» Work request
All entries are to be quoted exactly; the images stay out of the copy.
[Opening Records for this task section]
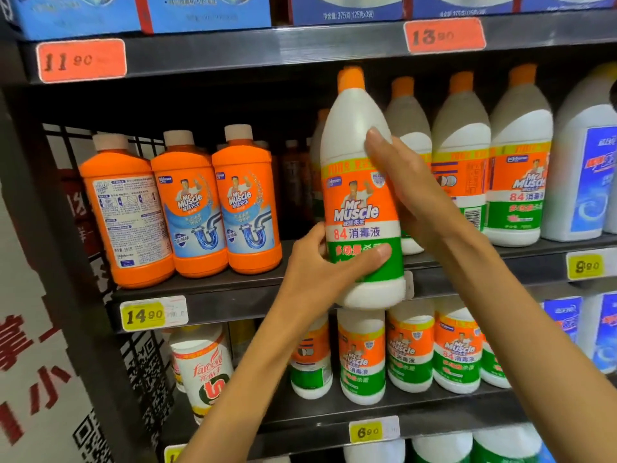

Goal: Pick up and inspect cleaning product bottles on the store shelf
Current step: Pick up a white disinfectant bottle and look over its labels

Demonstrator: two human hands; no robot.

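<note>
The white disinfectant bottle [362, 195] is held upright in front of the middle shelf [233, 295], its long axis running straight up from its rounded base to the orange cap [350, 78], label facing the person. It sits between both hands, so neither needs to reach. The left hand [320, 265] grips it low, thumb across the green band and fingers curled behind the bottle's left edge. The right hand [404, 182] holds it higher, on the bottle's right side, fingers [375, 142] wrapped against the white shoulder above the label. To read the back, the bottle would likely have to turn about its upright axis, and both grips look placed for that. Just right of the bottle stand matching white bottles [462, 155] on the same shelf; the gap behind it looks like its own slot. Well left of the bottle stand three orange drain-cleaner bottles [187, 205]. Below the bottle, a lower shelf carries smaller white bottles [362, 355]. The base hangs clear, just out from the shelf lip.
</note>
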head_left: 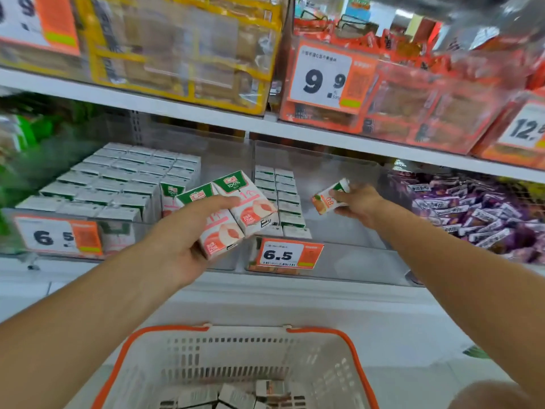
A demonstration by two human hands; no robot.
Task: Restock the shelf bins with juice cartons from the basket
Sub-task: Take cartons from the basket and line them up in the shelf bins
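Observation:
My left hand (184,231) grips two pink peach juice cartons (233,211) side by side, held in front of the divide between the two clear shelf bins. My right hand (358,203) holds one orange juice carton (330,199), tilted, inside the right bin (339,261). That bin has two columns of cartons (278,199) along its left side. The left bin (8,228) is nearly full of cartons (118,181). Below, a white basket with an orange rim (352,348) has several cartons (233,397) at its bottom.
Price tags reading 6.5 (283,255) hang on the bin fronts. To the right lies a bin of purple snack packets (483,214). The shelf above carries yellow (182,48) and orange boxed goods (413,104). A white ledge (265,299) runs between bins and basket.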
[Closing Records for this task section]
» Your solution
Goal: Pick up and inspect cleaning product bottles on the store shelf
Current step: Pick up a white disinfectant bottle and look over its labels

Demonstrator: two human hands; no robot.

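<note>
The white disinfectant bottle [362, 195] is held upright in front of the middle shelf [233, 295], its long axis running straight up from its rounded base to the orange cap [350, 78], label facing the person. It sits between both hands, so neither needs to reach. The left hand [320, 265] grips it low, thumb across the green band and fingers curled behind the bottle's left edge. The right hand [404, 182] holds it higher, on the bottle's right side, fingers [375, 142] wrapped against the white shoulder above the label. To read the back, the bottle would likely have to turn about its upright axis, and both grips look placed for that. Just right of the bottle stand matching white bottles [462, 155] on the same shelf; the gap behind it looks like its own slot. Well left of the bottle stand three orange drain-cleaner bottles [187, 205]. Below the bottle, a lower shelf carries smaller white bottles [362, 355]. The base hangs clear, just out from the shelf lip.
</note>
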head_left: 
A demonstration by two human hands; no robot.
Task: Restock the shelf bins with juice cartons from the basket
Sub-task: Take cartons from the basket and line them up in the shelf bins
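Observation:
My left hand (184,231) grips two pink peach juice cartons (233,211) side by side, held in front of the divide between the two clear shelf bins. My right hand (358,203) holds one orange juice carton (330,199), tilted, inside the right bin (339,261). That bin has two columns of cartons (278,199) along its left side. The left bin (8,228) is nearly full of cartons (118,181). Below, a white basket with an orange rim (352,348) has several cartons (233,397) at its bottom.
Price tags reading 6.5 (283,255) hang on the bin fronts. To the right lies a bin of purple snack packets (483,214). The shelf above carries yellow (182,48) and orange boxed goods (413,104). A white ledge (265,299) runs between bins and basket.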

This exercise has been worked through to completion.